[HN Gopher] NUMA Siloing in the FreeBSD Network Stack (2019) [pdf]
       ___________________________________________________________________
        
       NUMA Siloing in the FreeBSD Network Stack (2019) [pdf]
        
       Author : harporoeder
       Score  : 64 points
       Date   : 2021-10-07 14:26 UTC (8 hours ago)
        
 (HTM) web link (2019.eurobsdcon.org)
 (TXT) w3m dump (2019.eurobsdcon.org)
        
       | throw0101a wrote:
       | Video of the talk:
       | 
       | * https://www.youtube.com/watch?v=_o-HcG8QxPc
       | 
       | * https://2021.eurobsdcon.org/home/speakers/#serving
       | 
       | Playlist of all the 2021 EuroBSDCon videos:
       | 
       | * https://www.youtube.com/playlist?list=PLskKNopggjc4dadqaCDmc...
        
       | drewg123 wrote:
       | This is my EuroBSDcon talk from 2 years ago. The more recent one
       | (about getting to 400G) is up now at
       | https://www.youtube.com/watch?v=_o-HcG8QxPc
        
         | infogulch wrote:
         | Great talk, thanks for sharing!
         | 
         | Have you looked into something like DirectStorage to allow the
         | nic to request data directly over PCIe, thus cutting out memory
         | bandwidth limitations entirely? This is what new generation
         | consoles are using to load static scene data from NVMe drives
         | to GPUs directly over PCIe, your workload also seems to match
         | this model well.
         | 
         | Edit to add: Nvidia branded this as GPUDirect Storage in 2019:
         | https://developer.nvidia.com/blog/gpudirect-storage/
         | 
         | Edit2: Oh neat this is mentioned in the connectx-7 doc linked
         | in sibling comment.
        
           | drewg123 wrote:
           | The problem is that with current generation NICs and NVME
           | drives, you need a buffer somewhere, and there is no place
           | for the buffer. You need a buffer because the NVME drive
           | speaks in 4k chunks, and doing anything sub-4K is non
           | optimal.
           | 
           | So picture that TCP wants to send 2 segments (1448* 2 ==
           | 2896), possibly from a strange offset (say 7240, or 5
           | segments in).

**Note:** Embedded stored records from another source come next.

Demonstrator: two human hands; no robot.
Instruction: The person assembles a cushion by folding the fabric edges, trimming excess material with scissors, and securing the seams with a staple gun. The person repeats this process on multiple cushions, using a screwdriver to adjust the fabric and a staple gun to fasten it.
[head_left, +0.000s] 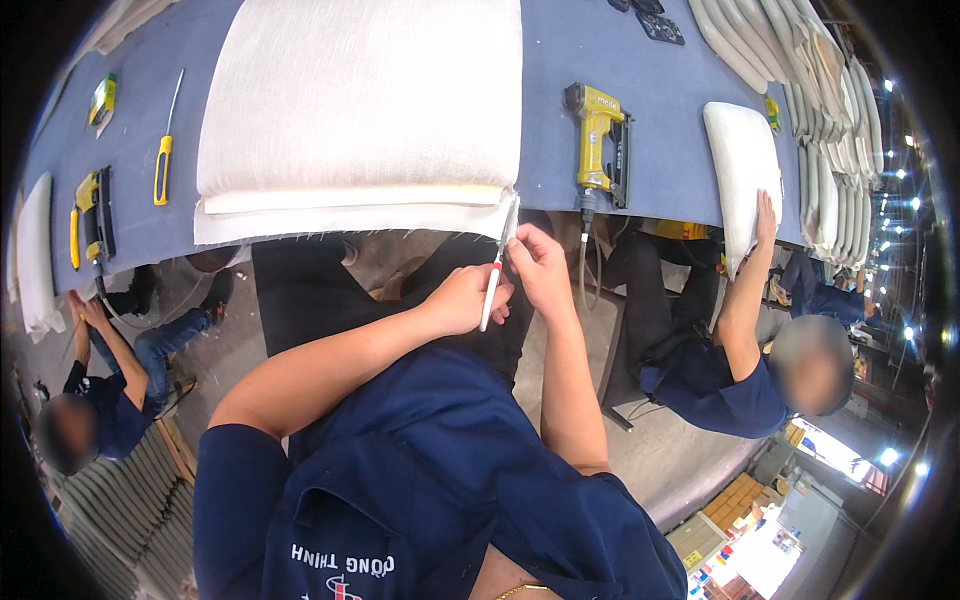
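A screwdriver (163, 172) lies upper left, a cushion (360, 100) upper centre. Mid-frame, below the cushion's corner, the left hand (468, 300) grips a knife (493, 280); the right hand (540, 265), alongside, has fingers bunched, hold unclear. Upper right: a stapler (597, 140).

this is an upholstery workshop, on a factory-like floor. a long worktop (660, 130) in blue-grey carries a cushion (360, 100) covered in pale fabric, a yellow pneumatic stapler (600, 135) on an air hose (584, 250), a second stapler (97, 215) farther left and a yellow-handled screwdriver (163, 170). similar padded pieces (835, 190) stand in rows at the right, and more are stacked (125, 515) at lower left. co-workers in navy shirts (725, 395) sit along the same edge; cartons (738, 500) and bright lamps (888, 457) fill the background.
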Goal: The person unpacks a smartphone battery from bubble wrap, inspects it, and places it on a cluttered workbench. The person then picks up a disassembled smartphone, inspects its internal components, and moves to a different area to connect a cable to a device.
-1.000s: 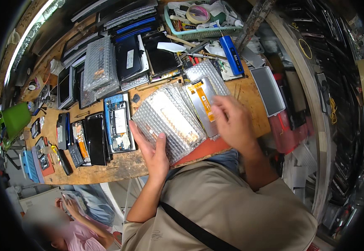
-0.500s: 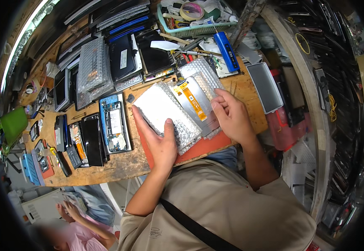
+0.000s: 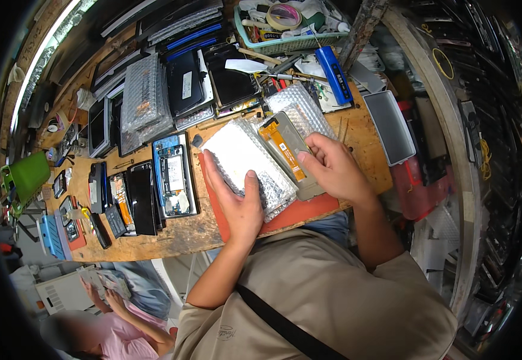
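My left hand (image 3: 240,207) is closed around the lower left side of a bubble-wrap packet (image 3: 232,150) whose top looks bright white, its thumb lying on the face. Against the packet's right side leans a thin grey phone screen panel (image 3: 293,127) with an orange flex cable (image 3: 286,157) along its back. My right hand (image 3: 336,169) pinches the panel's right edge between thumb and fingers. Behind the panel lies another piece of bubble wrap (image 3: 300,102). Beneath everything is a red-orange mat (image 3: 303,215); the packet's inside is hidden.
On the wooden bench (image 3: 183,237), an opened blue-framed phone (image 3: 174,171) and several screens lie to the left. Bubble-wrapped tablets (image 3: 143,96) are stacked behind. A blue electric screwdriver (image 3: 334,75), a green basket (image 3: 279,45) and a grey tray (image 3: 387,128) stand farther back and right. Someone in pink sits lower left.
My right hand has moved in over the screen panel's edge and closed on it. The panel has tilted, turning from shiny silver to dull grey. The whole view has shifted slightly.
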The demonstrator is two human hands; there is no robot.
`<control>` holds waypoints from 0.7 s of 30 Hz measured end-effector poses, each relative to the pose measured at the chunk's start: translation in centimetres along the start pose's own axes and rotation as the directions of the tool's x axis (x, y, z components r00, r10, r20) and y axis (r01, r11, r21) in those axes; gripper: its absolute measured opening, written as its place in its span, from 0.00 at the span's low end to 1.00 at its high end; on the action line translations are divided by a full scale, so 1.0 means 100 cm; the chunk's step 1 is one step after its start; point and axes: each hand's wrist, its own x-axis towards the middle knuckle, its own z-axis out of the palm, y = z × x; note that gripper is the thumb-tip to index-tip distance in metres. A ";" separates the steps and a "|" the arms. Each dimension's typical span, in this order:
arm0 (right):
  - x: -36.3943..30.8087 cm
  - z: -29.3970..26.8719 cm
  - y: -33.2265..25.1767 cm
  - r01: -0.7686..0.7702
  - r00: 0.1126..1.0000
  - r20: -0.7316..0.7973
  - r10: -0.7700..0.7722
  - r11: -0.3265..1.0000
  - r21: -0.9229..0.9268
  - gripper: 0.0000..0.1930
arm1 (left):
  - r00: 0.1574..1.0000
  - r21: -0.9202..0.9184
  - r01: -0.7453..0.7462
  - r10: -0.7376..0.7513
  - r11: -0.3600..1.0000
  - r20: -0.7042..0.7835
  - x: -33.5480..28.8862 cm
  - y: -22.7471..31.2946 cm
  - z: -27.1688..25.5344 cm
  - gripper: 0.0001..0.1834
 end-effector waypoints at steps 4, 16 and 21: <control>0.003 -0.003 0.009 0.201 0.955 -0.249 -0.159 0.967 0.154 0.07 | 1.000 -0.032 0.006 -0.006 0.999 0.003 0.000 0.001 -0.001 0.46; 0.029 0.025 0.010 -0.255 0.840 0.220 -0.496 -0.003 0.967 0.29 | 0.990 -0.429 0.143 -0.123 0.892 0.074 0.005 0.008 -0.013 0.41; 0.023 0.025 0.001 -0.067 0.949 0.152 -0.277 0.293 0.954 0.22 | 0.992 -0.410 0.128 -0.107 0.903 0.074 0.005 -0.005 -0.016 0.35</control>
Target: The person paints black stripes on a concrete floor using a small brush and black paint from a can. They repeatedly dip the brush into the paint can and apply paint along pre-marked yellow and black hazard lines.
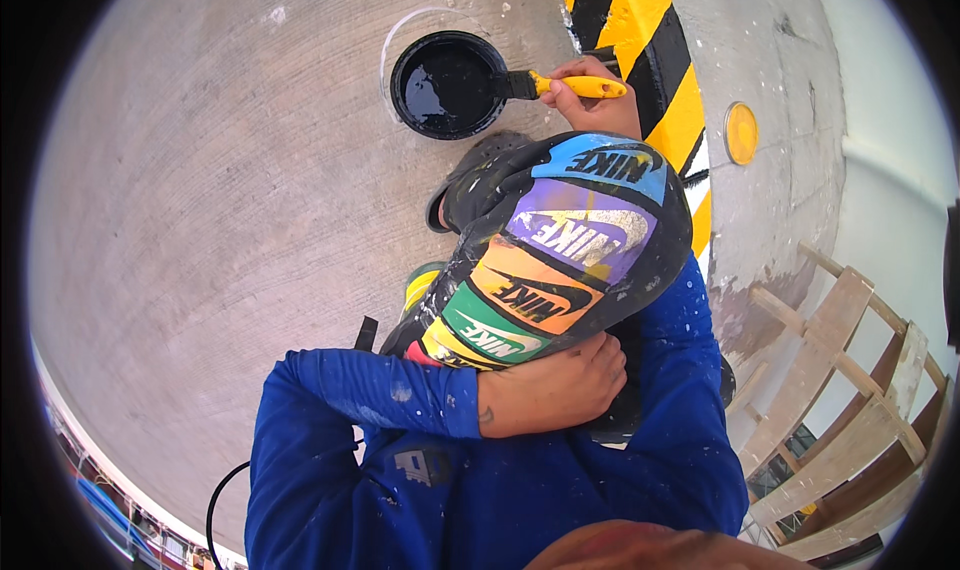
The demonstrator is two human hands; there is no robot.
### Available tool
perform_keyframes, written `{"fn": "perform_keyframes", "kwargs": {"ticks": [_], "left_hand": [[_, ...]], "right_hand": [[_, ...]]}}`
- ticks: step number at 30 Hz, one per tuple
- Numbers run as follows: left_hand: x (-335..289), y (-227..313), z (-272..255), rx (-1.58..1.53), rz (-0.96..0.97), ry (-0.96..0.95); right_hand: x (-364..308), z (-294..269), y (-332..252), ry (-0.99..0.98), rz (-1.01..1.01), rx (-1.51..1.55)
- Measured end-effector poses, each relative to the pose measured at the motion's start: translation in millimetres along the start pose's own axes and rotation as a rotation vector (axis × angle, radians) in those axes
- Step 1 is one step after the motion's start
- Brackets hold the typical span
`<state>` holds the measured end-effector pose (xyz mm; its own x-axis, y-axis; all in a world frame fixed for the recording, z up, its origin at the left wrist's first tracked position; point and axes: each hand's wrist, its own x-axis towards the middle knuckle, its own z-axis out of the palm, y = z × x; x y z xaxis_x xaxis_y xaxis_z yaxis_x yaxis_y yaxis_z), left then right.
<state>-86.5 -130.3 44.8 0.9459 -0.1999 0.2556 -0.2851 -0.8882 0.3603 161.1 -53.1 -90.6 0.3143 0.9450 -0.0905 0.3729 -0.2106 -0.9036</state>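
Observation:
In my right hand [597,105] is a paintbrush [590,88] with a yellow handle, pinched between thumb and fingers. Its dark, paint-covered bristles reach the right rim of a round paint bucket [398,95]. Glossy black paint [460,85] fills part of that bucket. My left hand [560,385] lies across my body against my bent leg [580,230], which wears paint-spotted, colourfully printed trousers. Its fingers are curled, with the tips tucked out of sight. Both arms have blue sleeves.
A kerb [635,15] with yellow and black diagonal stripes runs down the right of the bucket. Beyond it sits a round yellow paint tin or lid [741,133]. A wooden pallet-like frame [800,415] leans by the white wall [900,200]. Concrete floor [230,200] spreads left.

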Motion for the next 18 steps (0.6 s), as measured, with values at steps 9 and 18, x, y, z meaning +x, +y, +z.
{"fn": "perform_keyframes", "kwargs": {"ticks": [9, 18], "left_hand": [[-4.2, -6.4, -5.9, -0.008, -0.045, -0.018], [-28.3, -29.5, -21.6, -0.036, -0.126, -0.099]], "right_hand": [[-2.3, -26.8, 47.6, -0.501, -0.226, 0.017], [-59.7, -52.8, 17.0, 0.052, -0.194, 0.212]]}}
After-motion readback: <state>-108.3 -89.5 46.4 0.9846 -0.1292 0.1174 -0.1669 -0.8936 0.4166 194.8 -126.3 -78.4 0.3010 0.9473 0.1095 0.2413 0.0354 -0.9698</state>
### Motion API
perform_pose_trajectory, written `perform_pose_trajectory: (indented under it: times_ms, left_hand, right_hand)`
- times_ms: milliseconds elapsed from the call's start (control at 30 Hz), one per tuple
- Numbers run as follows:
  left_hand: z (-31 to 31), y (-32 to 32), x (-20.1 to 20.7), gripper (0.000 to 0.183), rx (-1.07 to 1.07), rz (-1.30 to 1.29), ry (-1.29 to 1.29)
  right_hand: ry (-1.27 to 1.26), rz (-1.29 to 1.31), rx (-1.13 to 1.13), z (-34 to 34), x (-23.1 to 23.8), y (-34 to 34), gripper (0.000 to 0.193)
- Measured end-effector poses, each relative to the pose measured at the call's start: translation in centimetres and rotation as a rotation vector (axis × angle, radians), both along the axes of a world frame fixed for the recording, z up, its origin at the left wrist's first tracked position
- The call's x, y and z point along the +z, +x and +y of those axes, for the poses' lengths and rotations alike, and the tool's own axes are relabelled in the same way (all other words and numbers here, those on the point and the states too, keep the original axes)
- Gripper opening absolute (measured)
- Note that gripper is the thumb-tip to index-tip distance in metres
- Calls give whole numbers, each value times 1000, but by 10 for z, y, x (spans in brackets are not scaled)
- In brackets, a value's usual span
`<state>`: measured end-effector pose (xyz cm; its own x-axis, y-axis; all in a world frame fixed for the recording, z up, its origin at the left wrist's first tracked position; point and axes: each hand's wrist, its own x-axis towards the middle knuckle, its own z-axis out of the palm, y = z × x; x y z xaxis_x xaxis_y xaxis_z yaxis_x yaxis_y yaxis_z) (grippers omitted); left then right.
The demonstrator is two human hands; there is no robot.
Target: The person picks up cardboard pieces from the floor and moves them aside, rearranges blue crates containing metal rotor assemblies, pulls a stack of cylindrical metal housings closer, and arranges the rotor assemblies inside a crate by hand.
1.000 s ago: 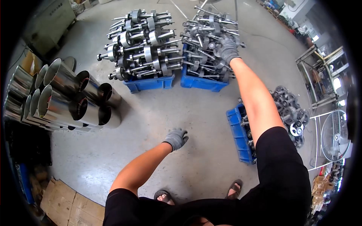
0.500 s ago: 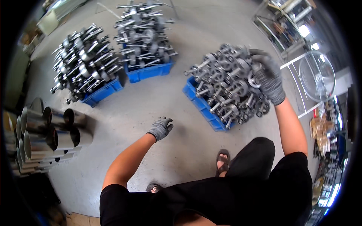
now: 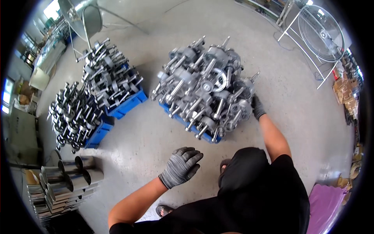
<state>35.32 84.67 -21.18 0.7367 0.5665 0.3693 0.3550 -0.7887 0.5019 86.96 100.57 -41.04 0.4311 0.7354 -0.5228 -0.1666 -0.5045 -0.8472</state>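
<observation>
Grey cast-metal valve bodies with long threaded stems (image 3: pixel 204 87) lie heaped on a blue plastic pallet (image 3: pixel 183 121), stems pointing mostly toward the pallet's near-left edge. At the heap's right side the gloved right hand (image 3: pixel 257 107) touches an outer piece, though whether it grips cannot be told. The gloved left hand (image 3: pixel 181 165) hovers loose-fingered and empty over bare concrete floor (image 3: pixel 136 144), well short of the pallet's near edge.

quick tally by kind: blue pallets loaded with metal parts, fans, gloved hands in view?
Blue pallets stacked with metal parts: 3 – the near pallet by the right hand, the middle pallet, the far-left pallet
Fans: 2 – the fan on a white stand, the second fan
Gloved hands: 2 – right hand, left hand
Total: 7
</observation>
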Motion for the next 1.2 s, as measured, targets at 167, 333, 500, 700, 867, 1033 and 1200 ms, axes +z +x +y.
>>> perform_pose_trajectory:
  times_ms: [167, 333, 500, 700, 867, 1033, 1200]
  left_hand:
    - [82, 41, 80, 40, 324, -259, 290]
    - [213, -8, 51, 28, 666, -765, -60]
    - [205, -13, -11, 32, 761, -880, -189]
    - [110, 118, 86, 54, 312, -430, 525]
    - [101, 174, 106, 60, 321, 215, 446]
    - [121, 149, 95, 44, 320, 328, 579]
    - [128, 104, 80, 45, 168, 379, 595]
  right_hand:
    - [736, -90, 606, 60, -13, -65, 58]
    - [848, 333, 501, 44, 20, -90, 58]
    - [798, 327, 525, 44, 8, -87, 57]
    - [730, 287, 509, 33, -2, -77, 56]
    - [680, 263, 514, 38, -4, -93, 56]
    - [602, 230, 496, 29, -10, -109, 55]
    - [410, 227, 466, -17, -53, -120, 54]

You'd be asking the NVME drive to read 2 4K
           | blocks and pull 2896 bytes out of the middle. What you really
           | want to do is read the first 12K and keep it buffered.
           | 
           | With the current generation NICs, there is no place to
           | buffer. With non gold-plated enterprise NVME, there is no
           | place to buffer. NVME does have a thing called CMB, but the
           | last time I searched, I could not find a drive with CMB that
           | was large enough to be useful at a decent price.
           | 
           | The alternative is to have a box of RAM sitting on the PCIe
           | bus. That's pretty much a GPU, but GPUs are expensive, power-
           | hungry, and unobtainable.
           | 
           | So for now, its just not practical to do this.
        
           | dragontamer wrote:
           | > Have you looked into something like DirectStorage to allow
           | the nic to request data directly over PCIe, thus cutting out
           | memory bandwidth limitations entirely? This is what new
           | generation consoles are using to load static scene data from
           | NVMe drives to GPUs directly over PCIe, your workload also
           | seems to match this model well.
           | 
           | Lets say an Ethernet Port on NUMA#1 is asking for a movie
           | found on a NVMe SSD on NUMA#3.
           | 
           | There's simply no way for you to get the data unless you
           | traverse the NUMA-fabric somehow. Either NUMA#1 tells NUMA#3
           | "Yo, start sending me data so that I can reply to this
           | TCP/TLS/HTTP message"... or NUMA#1 offloads the job to NUMA#3
           | somehow (Its now NUMA#3's problem to figure out how to talk
           | back).
           | 
           | ----------
           | 
           | There are many ways to implement the system, each with
           | apparently their own pros and cons. There are further issues:
           | in an earlier post a few weeks ago, drewg123 explained that
           | his system / bosses demanded that each server was only
           | allowed to have 1 IP Address (meaning all 4 NICs had to
           | cooperate using link-aggregation).
           | 
           | You can effectively think of this as "each Netflix stream
           | comes in on one of the 4-random ports" (which may be on
           | NUMA#1 or NUMA#2). While each bit of data is scattered across
           | NUMA#1, #2, #3, and #4.
           | 
           | ---------
           | 
           | Note: NUMA#1 and NUMA#2 have the NICs, which means that they
           | have fewer remaining PCIe lanes for storage (The ConnectX NIC
           | uses multiple PCIe lanes). As a result, most of the movie's
           | data will be on NUMA#3 or NUMA#4.
           | 
           | -------
           | 
           | Note: I expect the NUMA-fabric to be faster than PCIe fabric.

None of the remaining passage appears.